Google’s John Mueller and Martin Splitt used a new “Search Off the Record” episode to push back on one of the most popular tactics in GEO, generative engine optimization: serving stripped-down Markdown versions of pages to help AI systems read your content better.

Their core position is direct. HTML is the standard for Search. It is what Google’s systems are built to process, and serving Markdown in its place provides no ranking benefit while actively removing signals the system relies on.

The episode lands at a moment when a growing number of SEO and GEO practitioners have been building or recommending parallel Markdown renditions of pages, whether as alternate URL paths, conditional delivery based on user-agent, or new content pipelines. The implicit assumption behind those setups is that LLMs struggle with HTML’s noise and prefer clean text. Mueller and Splitt rejected that assumption directly.

Mueller noted that large language models already parse HTML well. The idea that a crawler or language model needs a simpler format to understand a page’s content does not reflect how Google’s systems actually work. Parsing and crawling HTML, however structurally complex it appears to human eyes, is trivial for Google’s infrastructure.

The more pointed warning addresses what gets stripped in the process. When publishers produce Markdown-only or content-only versions of pages, they remove the structural and semantic elements that Google uses for ranking and topical understanding. Exactly which signals are at stake was not enumerated in detail, but the framing is clear: the elements AI-SEO practitioners are treating as noise are, in Google’s view, useful data.

Mueller also raised a governance concern that any technical team should take seriously. Building pages “that no user sees” sits in uncomfortable territory. A machine-only Markdown rendition, delivered only when a bot is detected, could reasonably be treated as cloaking depending on implementation. Mueller’s phrasing was a caution, not an enforcement announcement, but the risk is real and worth flagging before any such system goes to production.

This episode fits a consistent pattern in Google’s recent guidance. The company has repeatedly stated it does not use llms.txt, the proposed machine-readable file format some publishers have adopted to signal content preferences to AI crawlers, for Search. The message across these statements is the same: there is no separate optimized format for AI search visibility, and building infrastructure around the assumption that there is wastes engineering resources and can remove helpful signals.

For any team currently running a Markdown delivery setup or evaluating one, the practical decision tree simplifies considerably. If the goal is Google Search visibility, including AI Overviews and AI Mode surfaces, the investment should go into well-structured HTML with strong semantic markup, not a parallel Markdown pipeline. If the goal is feeding content to third-party LLM products or retrieval-augmented generation systems outside Google’s index, a separate Markdown export may still serve that narrower use case, but it has no documented benefit for Google.

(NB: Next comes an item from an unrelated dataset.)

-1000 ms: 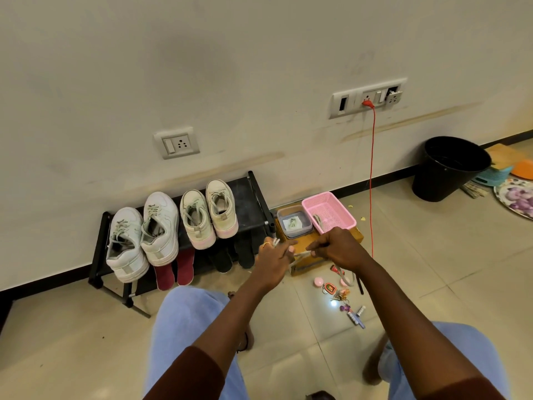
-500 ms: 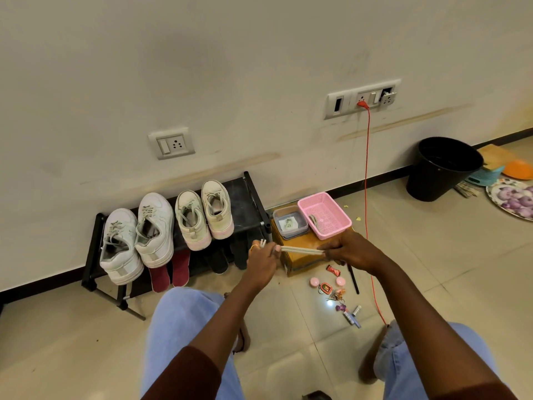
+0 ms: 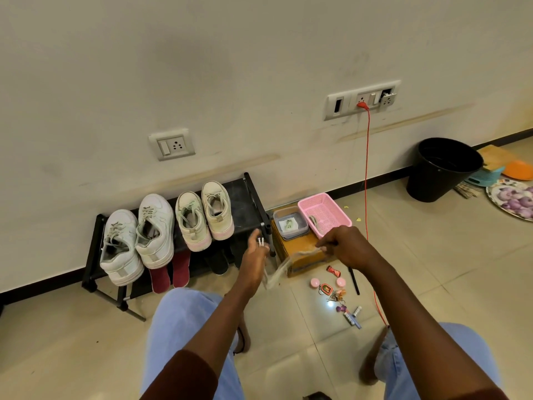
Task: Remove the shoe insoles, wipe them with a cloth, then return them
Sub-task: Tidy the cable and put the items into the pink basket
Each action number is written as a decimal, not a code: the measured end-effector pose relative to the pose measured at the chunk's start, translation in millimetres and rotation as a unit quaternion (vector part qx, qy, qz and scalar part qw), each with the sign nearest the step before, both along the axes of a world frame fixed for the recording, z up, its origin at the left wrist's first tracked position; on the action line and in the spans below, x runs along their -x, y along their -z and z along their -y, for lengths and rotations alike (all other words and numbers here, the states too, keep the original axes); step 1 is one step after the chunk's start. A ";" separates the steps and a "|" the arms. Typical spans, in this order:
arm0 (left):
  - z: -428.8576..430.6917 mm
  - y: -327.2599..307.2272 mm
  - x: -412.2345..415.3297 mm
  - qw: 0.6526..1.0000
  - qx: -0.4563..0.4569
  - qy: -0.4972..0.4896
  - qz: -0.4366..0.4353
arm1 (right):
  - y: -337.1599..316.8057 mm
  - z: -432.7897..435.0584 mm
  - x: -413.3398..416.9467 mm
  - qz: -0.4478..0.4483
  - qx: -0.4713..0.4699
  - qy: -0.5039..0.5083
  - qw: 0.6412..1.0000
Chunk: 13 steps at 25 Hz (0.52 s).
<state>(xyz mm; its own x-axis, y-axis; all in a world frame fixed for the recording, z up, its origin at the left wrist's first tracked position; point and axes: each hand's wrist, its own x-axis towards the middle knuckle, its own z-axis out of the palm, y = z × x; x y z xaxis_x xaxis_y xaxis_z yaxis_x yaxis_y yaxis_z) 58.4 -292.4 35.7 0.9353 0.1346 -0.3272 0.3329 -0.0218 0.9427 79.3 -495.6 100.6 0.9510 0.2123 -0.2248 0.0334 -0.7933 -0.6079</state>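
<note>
insoles (image 3: 181, 268) | at rack (image 3: 245, 203) edge | left hand (image 3: 255, 255), right hand (image 3: 344, 249) hold lace (image 3: 288, 261)

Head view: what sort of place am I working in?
Likely a home room or entryway: a low shoe rack holding sneakers, wall sockets, and a black bin on tiled floor.

Cream wall (image 3: 259, 67) w/ scuff streaks, single socket (image 3: 172, 144) left & triple switch plate (image 3: 362, 99) right, black skirting (image 3: 386, 177) at its foot, glossy beige tile floor (image 3: 57, 342), black rack (image 3: 245, 203) far left, black bin (image 3: 441, 171) far right.
</note>
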 end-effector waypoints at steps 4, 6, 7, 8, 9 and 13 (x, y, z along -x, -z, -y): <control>13.0 -7.5 5.9 0.999 0.026 0.003 0.026 | -3.7 -28.6 3.8 -0.025 0.081 -0.125 0.989; 22.6 -14.6 8.2 0.997 0.066 -0.003 0.033 | -6.1 -42.1 5.3 0.002 0.050 -0.118 0.992; 27.7 -19.5 9.3 0.996 0.081 0.003 0.034 | -7.7 -48.1 6.2 0.015 0.016 -0.091 0.996; 31.9 -24.0 10.4 0.995 0.093 0.008 0.033 | -8.4 -53.3 6.9 0.025 -0.017 -0.060 0.998; 34.6 -27.2 11.4 0.994 0.103 0.009 0.030 | -8.1 -57.9 7.3 0.036 -0.040 -0.033 0.998; 39.0 -30.7 12.1 0.991 0.132 0.010 0.020 | -1.4 -65.4 10.5 0.069 -0.079 0.032 0.994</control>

The distinction matters because the two goals are often conflated in GEO discussions. “Optimizing for AI” gets treated as a single problem requiring a single solution. Mueller and Splitt’s position separates those concerns: Google’s AI products read the same content Google’s crawler indexes, through the same HTML pipeline, using the same signals that have always driven ranking.

Teams that have already built Markdown delivery should audit what signals those pages drop relative to their canonical HTML. If structural elements, heading hierarchies, schema markup, internal link context, or semantic HTML tags are absent from the Markdown version, and if that version is what some crawlers receive, those teams are serving a degraded signal set to a system that did not need a simpler format in the first place.

No special format unlocks AI search visibility. The 90-day action is to redirect that engineering capacity toward canonical HTML quality instead.

Google’s “Search Off the Record” podcast, episode titled “Markdown vs HTML,” with John Mueller and Martin Splitt, reported by Search Engine Journal on June 16, 2026.